Pada tahun 1981, Paus Yohanes Paulus II mengalami percobaan pembunuhan saat ditembak oleh Mehmet Ali Ağca di Alun-Alun Santo Petrus. Namun, dalam keadaan yang sungguh luar biasa, hanya beberapa bulan setelah kejadian tersebut, Santo Yohanes Paulus II mengunjungi Ağca di penjara, mengampuninya, dan berdialog dengan dia. Melalui tindakan ini, beliau mengajarkan kepada dunia bahwa pengampunan bukanlah tanda kelemahan, melainkan kekuatan. Sebuah kekuatan yang berasal dari iman dan kasih yang di buktikan oleh Kristus sendiri di kayu Salib.

Paus Yohanes Paulus II memilih untuk melihat Ağca bukan sebagai seorang penyerang, tetapi sebagai seorang anak Tuhan yang memerlukan belas kasihan dan pengampunan. Hal ini mengingatkan kita bahwa, dalam setiap situasi, kita memiliki pilihan: untuk membalas dengan dendam atau memilih jalan cinta dan pengampunan.

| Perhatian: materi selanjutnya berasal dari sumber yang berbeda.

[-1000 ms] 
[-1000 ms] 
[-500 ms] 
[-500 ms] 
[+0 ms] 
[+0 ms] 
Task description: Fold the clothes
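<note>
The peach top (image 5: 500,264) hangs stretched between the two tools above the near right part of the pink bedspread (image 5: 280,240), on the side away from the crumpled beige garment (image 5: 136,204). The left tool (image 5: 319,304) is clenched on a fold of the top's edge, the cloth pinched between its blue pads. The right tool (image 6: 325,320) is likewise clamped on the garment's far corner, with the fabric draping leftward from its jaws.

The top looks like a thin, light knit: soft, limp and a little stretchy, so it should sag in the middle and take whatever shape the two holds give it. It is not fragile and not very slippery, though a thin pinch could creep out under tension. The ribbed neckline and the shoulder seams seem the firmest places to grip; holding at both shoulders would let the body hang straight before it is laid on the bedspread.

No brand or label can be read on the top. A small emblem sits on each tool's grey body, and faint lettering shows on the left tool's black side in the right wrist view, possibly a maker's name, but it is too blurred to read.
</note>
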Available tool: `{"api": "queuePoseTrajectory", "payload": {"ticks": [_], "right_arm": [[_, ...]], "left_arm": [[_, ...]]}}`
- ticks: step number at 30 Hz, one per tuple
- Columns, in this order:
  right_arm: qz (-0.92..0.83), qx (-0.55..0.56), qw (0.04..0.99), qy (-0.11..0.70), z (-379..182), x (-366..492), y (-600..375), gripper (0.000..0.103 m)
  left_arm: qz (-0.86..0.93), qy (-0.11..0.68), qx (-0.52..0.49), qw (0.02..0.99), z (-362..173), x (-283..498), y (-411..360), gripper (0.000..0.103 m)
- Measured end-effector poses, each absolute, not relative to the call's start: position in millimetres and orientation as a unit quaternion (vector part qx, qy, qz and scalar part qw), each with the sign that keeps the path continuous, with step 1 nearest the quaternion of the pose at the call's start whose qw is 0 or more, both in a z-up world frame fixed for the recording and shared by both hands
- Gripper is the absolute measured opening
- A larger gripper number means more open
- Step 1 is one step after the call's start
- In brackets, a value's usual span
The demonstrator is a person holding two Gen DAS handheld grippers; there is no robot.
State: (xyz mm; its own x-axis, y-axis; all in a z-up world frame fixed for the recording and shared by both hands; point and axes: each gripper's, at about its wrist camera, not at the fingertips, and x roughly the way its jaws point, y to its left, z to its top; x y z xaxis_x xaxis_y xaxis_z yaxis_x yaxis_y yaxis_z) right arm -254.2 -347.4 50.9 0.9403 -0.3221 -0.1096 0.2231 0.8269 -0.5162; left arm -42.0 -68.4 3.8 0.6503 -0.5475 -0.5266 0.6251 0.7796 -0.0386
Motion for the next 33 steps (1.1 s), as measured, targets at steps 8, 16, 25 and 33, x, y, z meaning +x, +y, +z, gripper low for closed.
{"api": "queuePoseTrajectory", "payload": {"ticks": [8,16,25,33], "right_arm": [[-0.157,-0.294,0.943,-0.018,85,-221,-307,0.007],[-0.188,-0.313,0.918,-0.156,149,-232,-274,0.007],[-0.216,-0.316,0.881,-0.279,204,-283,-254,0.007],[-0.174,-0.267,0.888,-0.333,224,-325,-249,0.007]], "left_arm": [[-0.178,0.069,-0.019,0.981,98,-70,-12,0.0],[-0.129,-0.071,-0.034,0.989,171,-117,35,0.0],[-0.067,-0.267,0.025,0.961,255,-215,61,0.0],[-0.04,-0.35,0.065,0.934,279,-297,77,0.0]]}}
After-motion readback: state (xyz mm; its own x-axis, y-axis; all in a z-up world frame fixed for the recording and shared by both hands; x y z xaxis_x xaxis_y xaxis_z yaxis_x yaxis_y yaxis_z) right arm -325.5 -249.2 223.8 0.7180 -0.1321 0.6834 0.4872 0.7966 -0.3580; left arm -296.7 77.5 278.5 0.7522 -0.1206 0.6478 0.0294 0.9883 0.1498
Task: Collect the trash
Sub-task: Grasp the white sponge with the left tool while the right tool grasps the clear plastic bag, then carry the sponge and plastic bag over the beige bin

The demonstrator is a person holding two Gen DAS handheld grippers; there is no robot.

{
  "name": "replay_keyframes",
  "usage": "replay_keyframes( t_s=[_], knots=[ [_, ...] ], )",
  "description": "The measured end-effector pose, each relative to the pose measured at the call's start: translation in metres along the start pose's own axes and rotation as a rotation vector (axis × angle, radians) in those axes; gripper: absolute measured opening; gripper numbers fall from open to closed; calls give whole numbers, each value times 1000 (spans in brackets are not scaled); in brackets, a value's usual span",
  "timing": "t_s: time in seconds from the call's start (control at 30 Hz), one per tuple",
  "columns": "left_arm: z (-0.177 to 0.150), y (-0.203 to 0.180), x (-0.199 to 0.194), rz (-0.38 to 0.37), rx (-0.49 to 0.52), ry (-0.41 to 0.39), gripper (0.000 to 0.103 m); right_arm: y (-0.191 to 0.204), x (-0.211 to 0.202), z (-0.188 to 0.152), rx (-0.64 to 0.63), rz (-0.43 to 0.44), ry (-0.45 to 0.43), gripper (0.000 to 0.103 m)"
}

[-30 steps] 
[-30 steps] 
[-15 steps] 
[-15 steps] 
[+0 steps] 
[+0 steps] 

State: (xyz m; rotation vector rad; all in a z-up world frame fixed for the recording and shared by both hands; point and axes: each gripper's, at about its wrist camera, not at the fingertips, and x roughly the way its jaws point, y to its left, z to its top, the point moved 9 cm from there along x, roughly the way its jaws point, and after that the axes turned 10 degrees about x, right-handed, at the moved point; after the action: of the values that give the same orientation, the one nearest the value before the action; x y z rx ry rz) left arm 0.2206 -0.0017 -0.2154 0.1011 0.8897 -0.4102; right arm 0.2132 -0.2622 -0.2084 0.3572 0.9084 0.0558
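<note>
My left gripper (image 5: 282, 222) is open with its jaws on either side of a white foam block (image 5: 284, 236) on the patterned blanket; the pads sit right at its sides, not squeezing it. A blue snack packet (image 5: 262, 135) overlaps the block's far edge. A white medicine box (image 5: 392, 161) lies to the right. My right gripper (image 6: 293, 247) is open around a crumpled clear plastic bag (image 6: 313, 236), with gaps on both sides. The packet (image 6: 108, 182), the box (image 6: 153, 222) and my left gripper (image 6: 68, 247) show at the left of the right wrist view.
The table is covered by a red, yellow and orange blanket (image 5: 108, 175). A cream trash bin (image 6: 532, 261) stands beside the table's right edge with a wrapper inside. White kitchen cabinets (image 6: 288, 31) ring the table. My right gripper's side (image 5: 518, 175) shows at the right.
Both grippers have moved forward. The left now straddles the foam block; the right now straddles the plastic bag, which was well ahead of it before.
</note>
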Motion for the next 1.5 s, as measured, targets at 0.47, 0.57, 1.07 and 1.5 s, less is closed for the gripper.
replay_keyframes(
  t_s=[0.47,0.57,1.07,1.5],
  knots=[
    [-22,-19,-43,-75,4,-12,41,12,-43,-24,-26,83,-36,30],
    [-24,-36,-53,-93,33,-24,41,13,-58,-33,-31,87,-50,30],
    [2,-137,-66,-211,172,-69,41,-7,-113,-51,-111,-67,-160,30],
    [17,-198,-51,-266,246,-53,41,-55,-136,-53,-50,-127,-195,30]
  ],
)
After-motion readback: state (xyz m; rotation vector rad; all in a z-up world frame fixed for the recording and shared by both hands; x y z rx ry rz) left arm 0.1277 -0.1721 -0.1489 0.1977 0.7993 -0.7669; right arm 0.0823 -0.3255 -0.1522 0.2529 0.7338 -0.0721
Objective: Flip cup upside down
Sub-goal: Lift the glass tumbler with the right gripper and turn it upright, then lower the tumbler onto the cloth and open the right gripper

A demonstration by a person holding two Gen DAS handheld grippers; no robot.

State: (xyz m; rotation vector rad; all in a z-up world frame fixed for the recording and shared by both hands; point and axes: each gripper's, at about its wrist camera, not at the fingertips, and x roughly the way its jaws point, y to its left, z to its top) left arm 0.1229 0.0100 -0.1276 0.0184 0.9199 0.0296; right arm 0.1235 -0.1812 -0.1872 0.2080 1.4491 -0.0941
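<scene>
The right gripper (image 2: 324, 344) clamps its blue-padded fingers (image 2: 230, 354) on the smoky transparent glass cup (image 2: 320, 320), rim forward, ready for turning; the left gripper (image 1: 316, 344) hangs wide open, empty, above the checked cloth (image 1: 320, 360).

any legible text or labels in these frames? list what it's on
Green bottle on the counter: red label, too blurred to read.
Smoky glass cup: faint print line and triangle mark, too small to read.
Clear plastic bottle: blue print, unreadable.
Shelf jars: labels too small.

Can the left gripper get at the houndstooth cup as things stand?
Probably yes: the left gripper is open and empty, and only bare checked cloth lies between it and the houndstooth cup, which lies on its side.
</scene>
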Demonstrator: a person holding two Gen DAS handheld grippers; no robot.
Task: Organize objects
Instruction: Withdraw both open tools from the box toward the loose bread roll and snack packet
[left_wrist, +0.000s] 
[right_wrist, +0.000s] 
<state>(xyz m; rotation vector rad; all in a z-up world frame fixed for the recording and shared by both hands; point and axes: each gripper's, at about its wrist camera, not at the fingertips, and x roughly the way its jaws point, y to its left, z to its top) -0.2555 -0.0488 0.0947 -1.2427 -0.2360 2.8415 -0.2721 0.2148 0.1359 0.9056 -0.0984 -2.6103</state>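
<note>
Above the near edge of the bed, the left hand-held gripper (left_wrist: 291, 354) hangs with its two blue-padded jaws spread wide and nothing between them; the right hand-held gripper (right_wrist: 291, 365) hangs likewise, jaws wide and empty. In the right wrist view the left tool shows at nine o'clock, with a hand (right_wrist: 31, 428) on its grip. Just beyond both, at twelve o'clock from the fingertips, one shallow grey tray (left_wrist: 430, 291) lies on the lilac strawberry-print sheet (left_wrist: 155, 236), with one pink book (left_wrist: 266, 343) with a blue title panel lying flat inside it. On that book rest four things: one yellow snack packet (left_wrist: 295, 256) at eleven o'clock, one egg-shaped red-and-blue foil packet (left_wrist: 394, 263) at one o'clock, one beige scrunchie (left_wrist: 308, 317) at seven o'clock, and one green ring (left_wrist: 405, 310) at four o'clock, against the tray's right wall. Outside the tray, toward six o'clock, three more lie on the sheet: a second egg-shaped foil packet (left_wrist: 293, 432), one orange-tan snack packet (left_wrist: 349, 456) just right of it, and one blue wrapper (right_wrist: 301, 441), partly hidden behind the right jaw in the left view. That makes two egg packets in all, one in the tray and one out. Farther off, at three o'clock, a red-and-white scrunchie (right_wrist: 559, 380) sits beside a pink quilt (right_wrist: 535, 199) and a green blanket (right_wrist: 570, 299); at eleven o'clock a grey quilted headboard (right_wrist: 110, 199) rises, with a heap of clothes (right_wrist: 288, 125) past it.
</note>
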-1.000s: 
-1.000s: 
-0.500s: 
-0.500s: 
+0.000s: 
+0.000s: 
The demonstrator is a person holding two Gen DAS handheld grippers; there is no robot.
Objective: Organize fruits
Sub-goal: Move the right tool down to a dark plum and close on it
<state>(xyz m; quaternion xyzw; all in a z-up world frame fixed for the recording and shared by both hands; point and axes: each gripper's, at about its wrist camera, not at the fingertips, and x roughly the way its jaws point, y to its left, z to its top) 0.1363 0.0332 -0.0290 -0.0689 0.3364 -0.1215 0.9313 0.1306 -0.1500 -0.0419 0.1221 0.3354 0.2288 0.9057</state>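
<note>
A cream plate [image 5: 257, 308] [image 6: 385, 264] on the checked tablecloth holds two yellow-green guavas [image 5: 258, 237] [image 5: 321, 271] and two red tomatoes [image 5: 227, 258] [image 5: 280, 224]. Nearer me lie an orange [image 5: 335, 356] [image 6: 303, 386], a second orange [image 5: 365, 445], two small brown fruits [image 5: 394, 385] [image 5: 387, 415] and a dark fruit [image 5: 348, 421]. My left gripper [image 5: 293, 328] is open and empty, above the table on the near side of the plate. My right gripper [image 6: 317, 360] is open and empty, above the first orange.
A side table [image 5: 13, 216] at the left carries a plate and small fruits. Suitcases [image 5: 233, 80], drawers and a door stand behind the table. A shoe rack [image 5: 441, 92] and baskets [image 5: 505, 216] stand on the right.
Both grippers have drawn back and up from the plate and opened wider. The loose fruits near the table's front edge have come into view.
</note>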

Sebagai analogi, bayangkan jika hati kita adalah sebuah wadah. Dendam, amarah, dan ketidakmauan untuk mengampuni adalah batu-batu yang mengisi wadah ini, membuatnya penuh dan berat. Namun, setiap kali kita memilih untuk mengampuni, kita mengeluarkan satu batu dari wadah tersebut, memberikan ruang bagi kasih dan kedamaian untuk mengalir.
Santo Agustinus pernah berkata, “Dia yang tidak memiliki kasih, hidup dalam kematian.” Kita mungkin bukan orang yang sempurna dan tanpa dosa, tetapi Tuhan mengharapkan kita untuk mengampuni sebagaimana Dia telah mengampuni kita.

Tuhan pun paham, bahwa kita perlu bantuan supra natural nya untuk mengampuni sesama kita, apalagi yang telah begitu menyakitkan kita. Nah pertolongan surgawi ini diberikan dan dicurahkan oleh-Nya melalui Sakramen Ekaristi dan Tobat. Setiap kali kita datang ke tahta belas kasihanNya dalam pengakuan dosa, kita bukan hanya meminta belas kasihanNya, tetapi Dia juga menyembuhkan luka yang disebabkan oleh ketidakmauan kita untuk mengampuni.

Mari kita renungkan kembali: apakah kita memilih untuk menuntut keadilan dan membalas dendam, atau apakah kita memilih jalan pengampunan dan kasih? Dalam setiap tindakan kita, dalam setiap kata yang kita ucapkan, dalam setiap perasaan yang kita simpan, apakah kita mencerminkan kasih Kristus yang tanpa batas, atau apakah kita membiarkan hati kita dipenuhi oleh kebencian dan dendam?

Ketika kita melihat kembali kehidupan Santo Yohanes Paulus II, kita diberi contoh yang kuat tentang arti sejati pengampunan. Sebuah pengampunan yang berasal dari hati yang murni dan tulus, yang menunjukkan kebesaran hati untuk melepaskan luka pribadi demi kasih dan kedamaian.
Kita dipanggil untuk meniru kasih dan pengampunan Kristus dalam hidup kita sehari-hari. Ini mungkin bukan jalan yang mudah, namun dengan bantuan Tuhan, kita dapat melepaskan beban berat dari hati kita dan merasakan kebebasan sejati yang datang dari pengampunan.

Sebagai penutup, marilah kita mengingat kata-kata Santa Maria Faustina: “Tuhan, jika Engkau menginginkan, Engkau dapat mengampuni, bahkan jika dosa orang tersebut lebih besar daripada semua dosa di dunia.” Semoga kita selalu memiliki hati yang terbuka untuk menerima dan memberikan pengampunan, dan semoga kehidupan kita selalu dipenuhi dengan kasih dan rahmat Tuhan.